LaHue designed the city’s first recycled streets in 1992. The street reconstruction program initially included visual evaluations to determine which streets would require FDR. LaHue recommended recycling and a new asphalt surface course when the street had experienced base failure. If there was only minor cracking, workers placed a standard asphalt overlay on the street. This evaluation and selection procedure allowed the city to rehabilitate as many streets as possible. But over the years, LaHue observed serious deterioration in the streets with overlays, while the recycled
streets held firm. He began to specify FDR with cement for all of the streets.

“From 2000 on, we stopped straight overlays and just did cement recycling,” said LaHue. “Recycling with cement is our preferred option,” said Drew Wells, Stephenville’s director of community services. Surface treatments have proven “very unpredictable and unreliable. We’ve had some differing results,” he added.

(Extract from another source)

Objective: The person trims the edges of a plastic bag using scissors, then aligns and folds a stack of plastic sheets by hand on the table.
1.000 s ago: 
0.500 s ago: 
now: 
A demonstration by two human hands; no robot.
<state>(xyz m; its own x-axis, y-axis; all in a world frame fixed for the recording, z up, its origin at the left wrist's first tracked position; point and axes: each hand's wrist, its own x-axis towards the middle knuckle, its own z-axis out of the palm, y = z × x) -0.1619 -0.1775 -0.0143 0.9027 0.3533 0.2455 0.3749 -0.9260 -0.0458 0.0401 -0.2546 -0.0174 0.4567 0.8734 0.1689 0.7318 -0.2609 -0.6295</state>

But all the cement-recycled streets have produced a “very favorable outcome,” said Wells. “It has been the best process for us.” The city begins FDR by taking material samples from streets targeted for rehabilitation to determine the right amount of cement to use. Streets with good base and surface materials require less cement than those with marginal materials. City specifications require contractors to pulverize the existing asphalt surface and base 6 in. deep and then incorporate, through additional mixing, 25 lb of cement per sq yd or 5% cement by volume of dry weight of the material.

After adding the proper amount of water to hydrate the blended cement material, the streets are reshaped, compacted and bladed to final elevation. The newly bonded base layer is cured with moisture before applying a prime coat. A 1.5-in. asphalt surface finishes the street. Because the city is using existing roadway materials, there is no need to import new aggregate base. This eliminates the need to haul the existing roadbed material off to landfills or to bring in new base materials.

“The process of adding cement naturally yields some additional resultant material. On most of the streets this material is used to restore the crown on the streets. However, if excessive crown is a problem, the excess material will have to be hauled off,” said LaHue. The profile of the street remains basically the same. “You’re not overlaying the gutters and you’re not changing the drainage,” he added. Most street departments welcome this excess material for their stockpiles.

Unlike other road construction processes, the cost of FDR with cement has not risen dramatically over the years. City of Stephenville bid tabulations from 1992 show that contractors charged $2.60 per sq yd. In 2003, the price rose only 80 cents to $3.40 per sq yd, according to records provided by LaHue.